Creativity in the cycle is related to perception and meaning; the secret lies in how the person mixes the various elements s/he works with, especially in perceiving the world in a way that is interconnected, richer, and more diverse… and at the same time wiser. Part of wisdom is having nature as norm. This is where Vivien can play the leading role. [It is probably worth mentioning here that “environment” as a professional academic category is a modern invention, which, like other modern inventions, distracts us from what is more basic and fundamental; it distracts us from knowing what is happening to nature.]
The phase of formulating the beginnings of a “dictionary” would have to wait until end of June.
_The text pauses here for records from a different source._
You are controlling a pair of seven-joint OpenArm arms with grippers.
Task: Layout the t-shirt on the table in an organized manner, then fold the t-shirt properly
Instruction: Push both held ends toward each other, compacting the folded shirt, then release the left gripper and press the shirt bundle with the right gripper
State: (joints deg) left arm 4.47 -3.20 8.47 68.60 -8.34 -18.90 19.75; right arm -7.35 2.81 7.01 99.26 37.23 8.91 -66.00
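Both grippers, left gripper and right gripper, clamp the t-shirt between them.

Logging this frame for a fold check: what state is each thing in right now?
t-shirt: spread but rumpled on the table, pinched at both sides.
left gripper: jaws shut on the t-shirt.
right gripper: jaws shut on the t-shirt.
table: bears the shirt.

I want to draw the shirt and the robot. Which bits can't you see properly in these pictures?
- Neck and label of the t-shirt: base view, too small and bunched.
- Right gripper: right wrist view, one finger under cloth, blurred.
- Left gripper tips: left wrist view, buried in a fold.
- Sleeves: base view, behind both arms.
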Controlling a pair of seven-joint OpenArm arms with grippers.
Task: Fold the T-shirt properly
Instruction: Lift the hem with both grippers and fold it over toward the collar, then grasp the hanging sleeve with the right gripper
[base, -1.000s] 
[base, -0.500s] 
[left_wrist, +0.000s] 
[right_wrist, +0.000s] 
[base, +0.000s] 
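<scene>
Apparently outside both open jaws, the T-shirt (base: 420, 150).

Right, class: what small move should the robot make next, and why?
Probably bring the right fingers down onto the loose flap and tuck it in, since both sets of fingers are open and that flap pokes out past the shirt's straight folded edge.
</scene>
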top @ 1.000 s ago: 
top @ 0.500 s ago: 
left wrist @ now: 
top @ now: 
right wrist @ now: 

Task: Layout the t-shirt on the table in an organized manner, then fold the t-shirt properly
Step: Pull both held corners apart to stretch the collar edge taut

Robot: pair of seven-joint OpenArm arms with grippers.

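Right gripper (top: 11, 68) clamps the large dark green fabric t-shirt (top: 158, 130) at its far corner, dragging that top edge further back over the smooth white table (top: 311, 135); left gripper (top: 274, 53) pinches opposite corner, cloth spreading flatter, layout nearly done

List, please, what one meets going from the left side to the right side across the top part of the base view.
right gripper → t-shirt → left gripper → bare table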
A place of knowledge that could turn the camp in a campus?

Michel Agier

— Beit sahour, may 18, 2012

My participation at Campus in Camp, was for me a great opportunity of exchanges and debates with all the participants from Dheisheh Refugee Camp and other camps of the West Bank (and partly with students of al-Quds/Bard university in abu Dis). I thank Sandi, Alessandro and each of the participants for the very kind welcome, the attention to seminar and lecture, the reactivity in the debate and your presentation of camps’ life and perspectives.

I think the main topic of our exchange was about the foundation and transformation of the camp. presenting to you my investigations on all kinds of camps and encampments in the world (such as refugee camps of unHCR in africa or informal encampments in Europe) was a moment important of our exchange. We could put together in relation the experience of palestinian refugee camps with other situations of refugees in the world. although the material conditions are very different, and the historical processes also, and even if I agree with the idea of “specificity” of each case (and mainly of palestinian camps), the comparison is a very strong intellectual tool of “objectivation”. I told you that the palestinian is the horizon or even the future of all camps that is born each day in the world. The becoming of the camp is something between the city and the “ghetto” (or of course, the disappearance). And I appreciate your insistence in speaking about this other horizon of palestinian camps which is the return.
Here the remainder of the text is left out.